**Task to carry out**
Write out the stretch of lines below that begins at the line with "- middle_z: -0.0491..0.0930" and ends at the line with "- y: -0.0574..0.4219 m", including both, exactly as given and nothing more.

**Recorded information**
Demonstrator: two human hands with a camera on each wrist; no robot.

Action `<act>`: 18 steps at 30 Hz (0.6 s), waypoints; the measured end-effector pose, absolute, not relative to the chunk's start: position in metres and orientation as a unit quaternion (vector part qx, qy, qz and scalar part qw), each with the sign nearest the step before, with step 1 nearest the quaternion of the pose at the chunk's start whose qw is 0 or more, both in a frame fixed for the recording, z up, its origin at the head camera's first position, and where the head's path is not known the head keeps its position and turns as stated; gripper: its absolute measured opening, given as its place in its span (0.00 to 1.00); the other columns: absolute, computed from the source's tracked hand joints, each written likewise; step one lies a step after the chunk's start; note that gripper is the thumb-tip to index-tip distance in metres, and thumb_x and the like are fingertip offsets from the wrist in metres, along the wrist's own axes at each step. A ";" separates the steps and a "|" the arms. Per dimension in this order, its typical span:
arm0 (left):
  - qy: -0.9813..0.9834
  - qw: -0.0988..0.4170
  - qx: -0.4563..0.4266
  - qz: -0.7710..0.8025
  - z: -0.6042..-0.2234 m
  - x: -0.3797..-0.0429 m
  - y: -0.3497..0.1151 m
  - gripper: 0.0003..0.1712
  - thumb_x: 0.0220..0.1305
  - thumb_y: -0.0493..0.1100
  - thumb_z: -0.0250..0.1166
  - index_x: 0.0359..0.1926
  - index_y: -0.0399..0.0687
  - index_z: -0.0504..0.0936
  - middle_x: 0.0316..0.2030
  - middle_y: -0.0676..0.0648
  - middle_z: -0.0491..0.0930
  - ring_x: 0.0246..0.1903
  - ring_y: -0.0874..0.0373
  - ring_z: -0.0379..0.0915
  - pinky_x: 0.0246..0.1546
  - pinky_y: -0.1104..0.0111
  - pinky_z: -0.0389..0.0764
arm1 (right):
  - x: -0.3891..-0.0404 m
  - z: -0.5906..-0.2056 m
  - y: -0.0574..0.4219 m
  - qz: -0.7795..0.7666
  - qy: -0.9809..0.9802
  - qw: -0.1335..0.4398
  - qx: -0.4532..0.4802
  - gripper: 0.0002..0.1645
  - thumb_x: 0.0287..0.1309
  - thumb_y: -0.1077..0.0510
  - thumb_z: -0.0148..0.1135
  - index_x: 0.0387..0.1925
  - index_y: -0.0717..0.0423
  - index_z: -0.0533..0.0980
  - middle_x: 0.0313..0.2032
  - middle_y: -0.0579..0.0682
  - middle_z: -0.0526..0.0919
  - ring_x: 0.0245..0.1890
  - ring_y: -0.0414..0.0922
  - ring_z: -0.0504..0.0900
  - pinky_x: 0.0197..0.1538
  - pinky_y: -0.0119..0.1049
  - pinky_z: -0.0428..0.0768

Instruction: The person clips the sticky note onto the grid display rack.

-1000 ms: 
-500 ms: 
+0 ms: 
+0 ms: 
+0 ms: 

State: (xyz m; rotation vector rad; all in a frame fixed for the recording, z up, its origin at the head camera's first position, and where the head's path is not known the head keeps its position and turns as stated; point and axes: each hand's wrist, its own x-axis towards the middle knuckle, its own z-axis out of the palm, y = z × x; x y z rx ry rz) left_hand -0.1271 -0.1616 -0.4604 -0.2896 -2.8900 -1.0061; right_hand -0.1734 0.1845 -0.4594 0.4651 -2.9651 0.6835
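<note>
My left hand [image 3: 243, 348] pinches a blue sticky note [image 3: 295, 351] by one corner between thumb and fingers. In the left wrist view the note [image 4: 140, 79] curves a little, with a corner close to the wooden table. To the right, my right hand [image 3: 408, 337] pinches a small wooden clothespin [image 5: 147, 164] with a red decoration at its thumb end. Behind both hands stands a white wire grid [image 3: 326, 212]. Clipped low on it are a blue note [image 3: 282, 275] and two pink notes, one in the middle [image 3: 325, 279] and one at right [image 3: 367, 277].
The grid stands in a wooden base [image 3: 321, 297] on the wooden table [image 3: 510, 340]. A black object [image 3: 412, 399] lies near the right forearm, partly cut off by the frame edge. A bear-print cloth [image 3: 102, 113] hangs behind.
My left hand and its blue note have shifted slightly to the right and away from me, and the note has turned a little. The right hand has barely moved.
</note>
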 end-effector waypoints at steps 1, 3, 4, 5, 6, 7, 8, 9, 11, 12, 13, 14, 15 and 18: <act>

**Finished exercise**
  - middle_z: -0.0491..0.0930
  - ring_x: 0.0246..0.1903
  - ring_y: -0.0874..0.0373
  - ring_z: -0.0379..0.0915
  - pinky_x: 0.0246..0.1546
  - pinky_y: -0.1104..0.0111
  - pinky_z: -0.0389..0.0764
arm1 (right):
  - x: -0.3891..-0.0404 m
  - z: -0.5906..-0.2056 m
  - y: -0.0574..0.4219 m

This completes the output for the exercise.